What you will do:
In the material below, some lines carry "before". Copy each such line.

Given data:
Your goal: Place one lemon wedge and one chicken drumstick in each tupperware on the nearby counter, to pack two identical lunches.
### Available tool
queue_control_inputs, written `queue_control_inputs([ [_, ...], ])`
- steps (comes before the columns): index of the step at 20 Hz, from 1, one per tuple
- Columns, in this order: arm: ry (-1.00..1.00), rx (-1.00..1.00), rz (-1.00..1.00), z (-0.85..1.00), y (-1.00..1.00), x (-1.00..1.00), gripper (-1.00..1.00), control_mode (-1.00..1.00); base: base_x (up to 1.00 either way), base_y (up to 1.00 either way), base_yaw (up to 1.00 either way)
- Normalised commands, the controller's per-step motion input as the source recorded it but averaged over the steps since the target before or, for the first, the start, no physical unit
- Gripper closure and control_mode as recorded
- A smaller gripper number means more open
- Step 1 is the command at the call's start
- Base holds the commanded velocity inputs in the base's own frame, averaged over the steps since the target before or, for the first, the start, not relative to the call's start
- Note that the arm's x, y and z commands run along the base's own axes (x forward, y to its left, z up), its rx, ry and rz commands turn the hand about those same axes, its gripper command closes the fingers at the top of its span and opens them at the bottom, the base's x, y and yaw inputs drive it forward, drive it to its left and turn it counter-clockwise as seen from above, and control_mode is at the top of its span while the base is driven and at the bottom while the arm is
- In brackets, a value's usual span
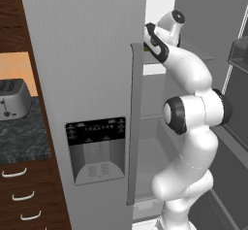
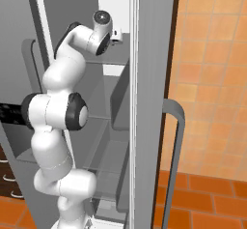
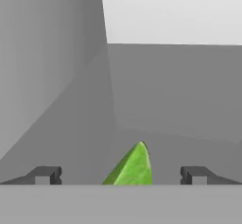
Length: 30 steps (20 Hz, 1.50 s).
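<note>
One green lemon wedge [image 3: 131,167] lies midway between the gripper's [image 3: 120,175] fully spread, empty fingertips [image 3: 46,175], its tip pointing away along the refrigerator shelf [image 3: 189,119].

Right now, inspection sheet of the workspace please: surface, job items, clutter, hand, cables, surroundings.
Surface: grey fridge shelf inside the open fridge; black marbled counter off to the left.
Job's things: green lemon wedge lying on the shelf, between the fingertips and ahead of them. Drumsticks, tupperware: nothing seen.
Clutter: silver toaster on the counter.
Hand: hand open, jaws wide either side of the wedge, not touching it; arm reaches into the upper fridge compartment.
Cables: nothing seen.
Surroundings: fridge door with dispenser panel, dark wood drawers with curved handles, orange tiled wall.
</note>
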Motion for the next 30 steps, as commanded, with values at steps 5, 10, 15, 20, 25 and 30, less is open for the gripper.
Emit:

Output for this task:
- steps (comes before the columns): index of the step at 20 Hz, from 1, one per tuple
- Normalised commands, the controller's per-step motion input as the source recorded it but averaged over the steps since the target before or, for the first, the start, no physical unit
- Base holds the commanded velocity inputs in the base's own frame, averaged over the steps since the target before or, for the first, the start, not relative to the call's start

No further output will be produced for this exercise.